Profile photo of contributor Mercedes Kelley Tunstall
Partner | Financial Regulation

On May 30th, an unanimous Supreme Court ruled that the Second Circuit needed to take another shot at evaluating whether Bank of America, a national bank, can pre-empt a New York state law requiring the payment of interest on mortgage escrow balances. In the Cantero v. Bank of America opinion, written by Justice Kavanaugh, the Second Circuit was characterized as not having conducted the “kind of nuanced comparative analysis” necessary to determine whether a state law may be pre-empted by a national bank, and so the Second Circuit’s decision in favor of Bank of America was vacated and the case was remanded. 

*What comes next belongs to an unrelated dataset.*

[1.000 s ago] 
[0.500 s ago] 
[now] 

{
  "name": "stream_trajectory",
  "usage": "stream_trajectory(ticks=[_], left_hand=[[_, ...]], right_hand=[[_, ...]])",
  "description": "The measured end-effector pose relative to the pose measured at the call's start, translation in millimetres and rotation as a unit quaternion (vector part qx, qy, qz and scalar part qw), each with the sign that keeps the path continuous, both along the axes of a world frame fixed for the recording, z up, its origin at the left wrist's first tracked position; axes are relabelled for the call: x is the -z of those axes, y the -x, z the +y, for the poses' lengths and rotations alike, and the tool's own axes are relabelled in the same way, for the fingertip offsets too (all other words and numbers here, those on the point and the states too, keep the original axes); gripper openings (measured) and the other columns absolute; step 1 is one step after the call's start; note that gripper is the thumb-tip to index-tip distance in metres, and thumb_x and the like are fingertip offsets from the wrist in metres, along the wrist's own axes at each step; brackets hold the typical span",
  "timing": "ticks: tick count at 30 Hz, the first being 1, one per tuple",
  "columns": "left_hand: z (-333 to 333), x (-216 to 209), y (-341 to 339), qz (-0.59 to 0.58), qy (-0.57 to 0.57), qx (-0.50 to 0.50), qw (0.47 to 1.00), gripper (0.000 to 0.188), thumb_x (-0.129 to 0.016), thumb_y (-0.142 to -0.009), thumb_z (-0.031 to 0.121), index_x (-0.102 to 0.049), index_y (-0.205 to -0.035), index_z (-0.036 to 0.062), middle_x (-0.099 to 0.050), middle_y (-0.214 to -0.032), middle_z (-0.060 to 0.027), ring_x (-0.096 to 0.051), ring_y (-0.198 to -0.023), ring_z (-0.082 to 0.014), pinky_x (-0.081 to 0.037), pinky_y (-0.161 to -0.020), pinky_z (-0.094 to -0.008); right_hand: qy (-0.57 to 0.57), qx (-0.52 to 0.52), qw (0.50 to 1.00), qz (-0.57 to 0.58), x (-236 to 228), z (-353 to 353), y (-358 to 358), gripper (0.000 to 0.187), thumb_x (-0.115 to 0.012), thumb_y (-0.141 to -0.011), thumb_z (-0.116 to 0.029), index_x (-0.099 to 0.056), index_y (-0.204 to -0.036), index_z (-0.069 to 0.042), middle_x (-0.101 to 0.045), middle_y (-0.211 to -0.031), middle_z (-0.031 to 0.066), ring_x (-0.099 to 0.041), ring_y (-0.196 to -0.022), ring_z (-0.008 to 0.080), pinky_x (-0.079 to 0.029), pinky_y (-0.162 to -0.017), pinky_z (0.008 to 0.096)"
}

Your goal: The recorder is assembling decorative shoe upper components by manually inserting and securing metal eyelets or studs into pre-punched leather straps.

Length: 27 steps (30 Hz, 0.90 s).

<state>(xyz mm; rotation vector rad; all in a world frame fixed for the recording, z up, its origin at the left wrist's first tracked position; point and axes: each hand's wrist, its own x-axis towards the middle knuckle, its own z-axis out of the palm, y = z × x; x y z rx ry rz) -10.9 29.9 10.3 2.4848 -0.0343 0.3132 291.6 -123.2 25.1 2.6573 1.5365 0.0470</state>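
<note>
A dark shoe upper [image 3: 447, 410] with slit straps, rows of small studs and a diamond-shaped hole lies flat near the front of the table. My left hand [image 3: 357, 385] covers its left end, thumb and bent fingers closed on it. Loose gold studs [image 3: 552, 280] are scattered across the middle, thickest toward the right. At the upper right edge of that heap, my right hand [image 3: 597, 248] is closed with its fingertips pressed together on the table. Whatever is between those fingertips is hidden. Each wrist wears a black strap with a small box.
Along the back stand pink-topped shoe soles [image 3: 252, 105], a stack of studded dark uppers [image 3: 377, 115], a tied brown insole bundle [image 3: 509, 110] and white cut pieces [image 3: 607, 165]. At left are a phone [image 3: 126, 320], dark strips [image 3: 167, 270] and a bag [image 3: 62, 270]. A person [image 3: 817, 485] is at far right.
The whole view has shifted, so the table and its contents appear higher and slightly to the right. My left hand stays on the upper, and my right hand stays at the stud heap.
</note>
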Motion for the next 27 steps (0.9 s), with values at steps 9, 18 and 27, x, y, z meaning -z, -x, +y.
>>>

National banks are typically extraordinarily protective of their pre-emption rights – rights that were arguably first granted to them in 1863 pursuant to the National Banking Act, which provides, that national banks are authorized under Federal law to exercise “all such incidental powers as shall be necessary to carry on the business of banking.” As currently conceived, national bank pre-emption rights allow national banks to, among other things, charge interest rates that may exceed state usury laws and to not have to apply for permission to do business in a state. Nevertheless, national bank pre-emption rights have consistently been rich fodder for court cases over the last one hundred and sixty years.

The reason that all of the Supreme Court justices agreed to vacate and remand the Cantero case is because they reasoned that the Second Circuit did not apply the correct pre-emption analysis to the facts of the case. In other words, the Second Circuit relied on a series of cases stemming from the famous McCulloch v. Maryland Supreme Court decision, thereby attempting to “distill a categorical test” that would allow national banks to draw a bright line regarding when state laws are or are not pre-empted. Instead, the Supreme Court has instructed the Second Circuit to rely upon the Supreme Court’s decision in Barnett Bank of Marion County, N.A. v. Nelson (517 U.S. 25 1996), which pre-emption standard Congress enacted in the Dodd-Frank Act, at least with respect to when a state consumer protection law is preempted. 12 U.S.C. §25b. Specifically, Dodd-Frank explicitly referenced Barnett Bank and provided “that the National Bank Act preempts a state law ‘only if’ the state law (i) discriminates against national banks as compared to state banks; or (ii) ‘prevents or significantly interferes with the exercise by the national bank of its powers.”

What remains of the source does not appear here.